* _Task statement_
With no additions or omissions, print the listing that follows.

* * * * *

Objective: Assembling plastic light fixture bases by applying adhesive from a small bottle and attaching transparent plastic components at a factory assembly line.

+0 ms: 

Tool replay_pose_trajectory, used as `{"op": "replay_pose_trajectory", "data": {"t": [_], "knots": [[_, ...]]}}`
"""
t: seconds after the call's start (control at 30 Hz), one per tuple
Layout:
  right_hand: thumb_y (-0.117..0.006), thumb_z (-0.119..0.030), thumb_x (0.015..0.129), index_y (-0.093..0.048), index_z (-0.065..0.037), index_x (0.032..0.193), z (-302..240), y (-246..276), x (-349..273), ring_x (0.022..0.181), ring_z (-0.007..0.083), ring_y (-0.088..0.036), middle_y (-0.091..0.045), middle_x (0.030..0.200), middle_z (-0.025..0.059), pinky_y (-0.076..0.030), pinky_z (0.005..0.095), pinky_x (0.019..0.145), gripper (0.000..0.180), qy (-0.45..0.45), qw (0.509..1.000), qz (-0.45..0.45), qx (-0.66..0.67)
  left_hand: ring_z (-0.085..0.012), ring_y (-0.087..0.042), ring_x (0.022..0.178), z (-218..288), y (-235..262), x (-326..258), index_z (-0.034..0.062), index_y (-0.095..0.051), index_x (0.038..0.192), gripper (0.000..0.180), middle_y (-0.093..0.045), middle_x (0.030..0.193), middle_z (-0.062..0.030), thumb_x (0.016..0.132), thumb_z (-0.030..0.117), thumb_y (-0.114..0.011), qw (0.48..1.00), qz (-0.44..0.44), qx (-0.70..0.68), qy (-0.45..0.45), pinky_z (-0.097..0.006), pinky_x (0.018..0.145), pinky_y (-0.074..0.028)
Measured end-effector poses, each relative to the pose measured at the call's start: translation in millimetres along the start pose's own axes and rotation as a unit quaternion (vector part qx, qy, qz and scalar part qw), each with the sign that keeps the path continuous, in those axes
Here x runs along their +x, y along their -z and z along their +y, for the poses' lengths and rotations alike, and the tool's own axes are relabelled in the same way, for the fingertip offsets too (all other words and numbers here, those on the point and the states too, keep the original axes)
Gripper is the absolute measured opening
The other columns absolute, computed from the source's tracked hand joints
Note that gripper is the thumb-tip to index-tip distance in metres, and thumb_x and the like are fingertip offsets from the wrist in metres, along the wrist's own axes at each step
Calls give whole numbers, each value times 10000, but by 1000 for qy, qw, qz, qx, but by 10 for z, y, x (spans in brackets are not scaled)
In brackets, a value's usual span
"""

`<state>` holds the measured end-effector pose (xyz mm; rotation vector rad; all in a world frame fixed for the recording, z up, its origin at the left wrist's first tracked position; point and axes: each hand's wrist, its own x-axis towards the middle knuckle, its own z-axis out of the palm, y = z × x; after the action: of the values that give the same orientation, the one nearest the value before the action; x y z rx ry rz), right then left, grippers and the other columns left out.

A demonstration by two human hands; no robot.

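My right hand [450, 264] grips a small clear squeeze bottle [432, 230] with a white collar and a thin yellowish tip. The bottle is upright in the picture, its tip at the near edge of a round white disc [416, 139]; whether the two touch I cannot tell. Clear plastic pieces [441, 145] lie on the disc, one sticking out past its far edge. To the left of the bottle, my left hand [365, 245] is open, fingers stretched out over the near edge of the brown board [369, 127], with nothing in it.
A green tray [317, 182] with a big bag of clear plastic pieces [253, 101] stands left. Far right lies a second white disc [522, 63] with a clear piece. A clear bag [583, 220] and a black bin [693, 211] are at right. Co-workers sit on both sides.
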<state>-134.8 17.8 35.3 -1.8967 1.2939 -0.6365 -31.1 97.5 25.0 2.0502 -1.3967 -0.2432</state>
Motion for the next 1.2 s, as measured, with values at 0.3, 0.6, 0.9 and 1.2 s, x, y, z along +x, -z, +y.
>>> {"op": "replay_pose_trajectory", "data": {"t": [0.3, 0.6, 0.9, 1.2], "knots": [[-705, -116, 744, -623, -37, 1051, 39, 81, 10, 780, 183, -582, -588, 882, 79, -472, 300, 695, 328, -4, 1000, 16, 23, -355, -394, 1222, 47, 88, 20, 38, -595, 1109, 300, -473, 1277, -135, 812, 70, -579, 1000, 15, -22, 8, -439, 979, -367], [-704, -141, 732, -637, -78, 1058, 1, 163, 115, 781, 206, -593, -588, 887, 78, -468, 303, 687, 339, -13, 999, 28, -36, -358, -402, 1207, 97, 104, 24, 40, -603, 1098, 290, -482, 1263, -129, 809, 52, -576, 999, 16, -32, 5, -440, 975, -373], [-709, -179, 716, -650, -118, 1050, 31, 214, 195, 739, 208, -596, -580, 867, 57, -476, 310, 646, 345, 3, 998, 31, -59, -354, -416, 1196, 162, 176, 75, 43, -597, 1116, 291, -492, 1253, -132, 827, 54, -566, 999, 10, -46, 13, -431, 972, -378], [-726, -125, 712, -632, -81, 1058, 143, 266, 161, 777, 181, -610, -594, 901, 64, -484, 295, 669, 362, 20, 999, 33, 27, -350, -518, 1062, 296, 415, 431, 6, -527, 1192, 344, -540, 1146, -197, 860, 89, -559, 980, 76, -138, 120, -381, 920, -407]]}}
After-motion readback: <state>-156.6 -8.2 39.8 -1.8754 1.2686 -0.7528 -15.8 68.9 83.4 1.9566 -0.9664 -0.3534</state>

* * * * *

* _Response_
Objective: Assembling plastic light fixture bases by applying adhesive from a small bottle and attaching transparent plastic components at a factory assembly line.

+0 ms: 

Tool replay_pose_trajectory, used as `{"op": "replay_pose_trajectory", "data": {"t": [_], "knots": [[_, ...]]}}`
"""
t: seconds after the call's start (control at 30 Hz), one per tuple
Layout:
  right_hand: thumb_y (-0.117..0.006), thumb_z (-0.119..0.030), thumb_x (0.015..0.129), index_y (-0.093..0.048), index_z (-0.065..0.037), index_x (0.032..0.193), z (-302..240), y (-246..276), x (-349..273), ring_x (0.022..0.181), ring_z (-0.007..0.083), ring_y (-0.088..0.036), middle_y (-0.091..0.045), middle_x (0.030..0.200), middle_z (-0.025..0.059), pinky_y (-0.076..0.030), pinky_z (0.005..0.095), pinky_x (0.019..0.145), gripper (0.000..0.180), qy (-0.45..0.45), qw (0.509..1.000), qz (-0.45..0.45), qx (-0.66..0.67)
  left_hand: ring_z (-0.085..0.012), ring_y (-0.087..0.042), ring_x (0.022..0.178), z (-218..288), y (-235..262), x (-326..258), index_z (-0.034..0.062), index_y (-0.095..0.051), index_x (0.038..0.192), gripper (0.000..0.180), middle_y (-0.093..0.045), middle_x (0.030..0.193), middle_z (-0.062..0.030), thumb_x (0.016..0.132), thumb_z (-0.030..0.117), thumb_y (-0.114..0.011), qw (0.48..1.00), qz (-0.44..0.44), qx (-0.70..0.68), qy (-0.45..0.45), pinky_z (-0.097..0.006), pinky_x (0.018..0.145), pinky_y (-0.074..0.028)
Measured end-effector poses, each relative to the pose measured at the call's start: translation in millimetres along the start pose's own axes and rotation as a unit quaternion (vector part qx, qy, qz and scalar part qw), each with the sign that keeps the path continuous, in those axes
Here x runs along their +x, y along their -z and z along their +y, for the poses' lengths and rotations alike, and the tool's own axes are relabelled in the same way, for the fingertip offsets too (all other words and numbers here, those on the point and the states too, keep the original axes)
Gripper is the absolute measured opening
The other columns absolute, computed from the source's tracked hand joints
Note that gripper is the thumb-tip to index-tip distance in metres, and thumb_x and the like are fingertip offsets from the wrist in metres, along the wrist's own axes at each step
Calls give whole numbers, each value times 10000, but by 1000 for qy, qw, qz, qx, but by 10 for z, y, x (spans in brackets are not scaled)
In brackets, a value's usual span
"""

`<state>` holds the measured end-effector pose (xyz mm; rotation vector rad; all in a world frame fixed for the recording, z up, its origin at the left wrist's first tracked position; point and axes: each hand's wrist, its own x-axis towards the middle knuckle, its own z-axis out of the palm, y = z × x; after the action: of the values that give the same orientation, the one nearest the value before the action; x y z rx ry rz), right then left, grippers and the other columns left out.

A demonstration by two human hands; no robot.

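My right hand [450, 264] grips a small clear squeeze bottle [432, 230] with a white collar and a thin yellowish tip. The bottle is upright in the picture, its tip at the near edge of a round white disc [416, 139]; whether the two touch I cannot tell. Clear plastic pieces [441, 145] lie on the disc, one sticking out past its far edge. To the left of the bottle, my left hand [365, 245] is open, fingers stretched out over the near edge of the brown board [369, 127], with nothing in it.
A green tray [317, 182] with a big bag of clear plastic pieces [253, 101] stands left. Far right lies a second white disc [522, 63] with a clear piece. A clear bag [583, 220] and a black bin [693, 211] are at right. Co-workers sit on both sides.
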<state>-134.8 17.8 35.3 -1.8967 1.2939 -0.6365 -31.1 97.5 25.0 2.0502 -1.3967 -0.2432</state>
Motion for the next 1.2 s, as measured, with values at 0.3, 0.6, 0.9 and 1.2 s, x, y, z along +x, -z, +y.
>>> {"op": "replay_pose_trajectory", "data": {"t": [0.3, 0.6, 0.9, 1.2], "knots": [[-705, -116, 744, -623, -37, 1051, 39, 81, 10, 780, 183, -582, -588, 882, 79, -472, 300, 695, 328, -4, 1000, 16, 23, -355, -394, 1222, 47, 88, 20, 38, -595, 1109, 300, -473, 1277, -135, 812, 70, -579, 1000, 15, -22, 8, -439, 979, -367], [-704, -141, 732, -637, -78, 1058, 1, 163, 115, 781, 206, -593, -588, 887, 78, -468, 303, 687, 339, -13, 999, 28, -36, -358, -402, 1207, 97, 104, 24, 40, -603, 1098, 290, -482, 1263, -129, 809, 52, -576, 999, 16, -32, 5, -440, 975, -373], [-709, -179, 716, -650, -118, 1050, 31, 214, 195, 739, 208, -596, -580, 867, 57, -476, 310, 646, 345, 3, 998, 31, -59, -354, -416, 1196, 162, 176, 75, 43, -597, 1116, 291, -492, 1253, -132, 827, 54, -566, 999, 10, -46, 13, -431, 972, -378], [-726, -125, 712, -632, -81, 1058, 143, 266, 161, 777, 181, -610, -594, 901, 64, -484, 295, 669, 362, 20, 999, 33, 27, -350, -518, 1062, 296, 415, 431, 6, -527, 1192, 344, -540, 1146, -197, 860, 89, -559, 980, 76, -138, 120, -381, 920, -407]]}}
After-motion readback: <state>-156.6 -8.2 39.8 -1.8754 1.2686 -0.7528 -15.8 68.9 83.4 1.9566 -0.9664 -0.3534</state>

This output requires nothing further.